In the Indian context, pricing power is even more critical. With cost inflation structural (not cyclical), companies that cannot defend their margins become value destroyers over time — even if their revenue grows. A ₹100 crore revenue company growing at 15% annually but seeing margins compress from 20% to 12% is actually getting poorer, not richer, on a per-share basis.
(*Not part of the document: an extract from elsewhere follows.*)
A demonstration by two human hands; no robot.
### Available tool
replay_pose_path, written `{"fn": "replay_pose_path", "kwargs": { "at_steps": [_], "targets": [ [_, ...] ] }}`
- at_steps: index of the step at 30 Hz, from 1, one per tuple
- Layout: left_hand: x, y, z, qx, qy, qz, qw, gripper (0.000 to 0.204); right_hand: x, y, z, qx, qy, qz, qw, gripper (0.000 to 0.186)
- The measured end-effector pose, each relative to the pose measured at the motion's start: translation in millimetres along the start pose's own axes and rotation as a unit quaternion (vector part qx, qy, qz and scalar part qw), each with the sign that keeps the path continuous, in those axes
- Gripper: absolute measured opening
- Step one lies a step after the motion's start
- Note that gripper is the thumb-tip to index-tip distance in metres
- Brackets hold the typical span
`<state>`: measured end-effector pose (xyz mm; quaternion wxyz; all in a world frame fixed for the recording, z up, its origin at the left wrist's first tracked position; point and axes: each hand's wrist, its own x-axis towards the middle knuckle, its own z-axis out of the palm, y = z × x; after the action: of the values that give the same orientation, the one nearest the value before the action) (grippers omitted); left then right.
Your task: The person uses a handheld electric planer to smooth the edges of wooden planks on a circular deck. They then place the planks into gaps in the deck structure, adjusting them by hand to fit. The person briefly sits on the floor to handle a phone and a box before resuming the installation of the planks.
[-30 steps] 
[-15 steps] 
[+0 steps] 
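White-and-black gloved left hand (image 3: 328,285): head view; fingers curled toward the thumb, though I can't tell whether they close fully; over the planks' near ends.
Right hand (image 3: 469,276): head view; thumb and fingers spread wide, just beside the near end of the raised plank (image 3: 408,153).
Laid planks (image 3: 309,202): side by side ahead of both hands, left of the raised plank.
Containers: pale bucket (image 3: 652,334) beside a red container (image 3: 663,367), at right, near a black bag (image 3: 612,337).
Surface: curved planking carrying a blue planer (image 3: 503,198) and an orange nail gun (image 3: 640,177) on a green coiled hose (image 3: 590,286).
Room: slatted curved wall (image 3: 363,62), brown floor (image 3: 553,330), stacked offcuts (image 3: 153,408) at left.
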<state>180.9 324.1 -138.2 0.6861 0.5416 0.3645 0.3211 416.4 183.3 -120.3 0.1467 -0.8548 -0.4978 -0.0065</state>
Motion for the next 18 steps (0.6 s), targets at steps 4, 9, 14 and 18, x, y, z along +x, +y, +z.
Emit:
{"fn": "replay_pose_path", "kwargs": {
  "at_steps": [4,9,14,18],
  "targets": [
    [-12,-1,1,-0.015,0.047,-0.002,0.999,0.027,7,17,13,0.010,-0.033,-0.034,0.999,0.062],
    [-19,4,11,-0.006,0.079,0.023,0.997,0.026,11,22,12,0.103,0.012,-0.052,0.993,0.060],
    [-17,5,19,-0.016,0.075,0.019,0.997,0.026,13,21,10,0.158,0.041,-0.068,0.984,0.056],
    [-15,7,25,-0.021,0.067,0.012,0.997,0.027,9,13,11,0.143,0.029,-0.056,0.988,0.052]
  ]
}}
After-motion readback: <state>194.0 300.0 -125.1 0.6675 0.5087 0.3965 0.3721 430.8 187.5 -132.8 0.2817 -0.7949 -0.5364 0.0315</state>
The 5 Sources of Pricing Power — Know Where It Comes From
Pricing power doesn’t just appear. It is built — over years and decades — through one or more of these five structural advantages:
1. Brand Dominance
When a customer asks for your brand by name — not just your product category — you have pricing power. Nestle India charges a significant premium for Maggi noodles over generic competitors because millions of Indian households have an emotional connection to the brand built over 40+ years. Asian Paints commands premium pricing in decorative paints not because its paint is chemically unique, but because contractors, homeowners, and architects trust the brand implicitly. Brand dominance converts a commodity into a premium product — and that is pure pricing power.
2. Switching Costs
If changing from your product to a competitor’s product is painful, expensive, or risky, customers will tolerate price increases rather than switch. This is particularly powerful in B2B (business-to-business) markets. A pharmaceutical company that has been supplying Titan Biotech’s biological raw materials and microbial culture media for years faces enormous switching costs — revalidation, regulatory re-approval, clinical stability studies. Those switching costs give Titan Biotech the ability to raise prices gradually without fear of losing institutional customers overnight.
3. Market Dominance / Quasi-Monopoly
Pidilite Industries controls approximately 70% of the Indian adhesives market through Fevicol. When Pidilite raises prices — which it does regularly — carpenters across India have nowhere else to go. The alternatives are technically inferior, less trusted, and simply less available. This quasi-monopoly position is a textbook source of pricing power. In specialty chemicals, specialty biologics, and niche industrial products, Indian companies with dominant market share enjoy the same advantage.
4. Essential Products With No Substitutes
When your product is essential and there is no viable substitute, customers simply pay the higher price. This is why pharmaceutical companies — both branded drug makers and raw material suppliers — often have extraordinary pricing power for specific molecules. A hospital cannot tell a critically ill patient to wait for a cheaper supplier. Titan Biotech, as a manufacturer of specialty biological products including diagnostic reagents, culture media, and biochemicals used in pharmaceutical manufacturing, benefits directly from this principle: no pharma company will risk product quality by switching to an untested cheaper supplier for a ₹50,000 input that goes into a ₹5 crore drug product.
5. Premium Positioning & Aspirational Value
In consumer markets, premium positioning creates its own pricing power. Page Industries (Jockey’s licensee), Titan Company’s watches, and Bata India’s premium lines — these brands sell not just products but aspirations. Their customers are willing to pay a premium because the product signals something about who they are. Raising prices for aspirational brands can actually increase demand (the Veblen Effect) by reinforcing the brand’s premium status.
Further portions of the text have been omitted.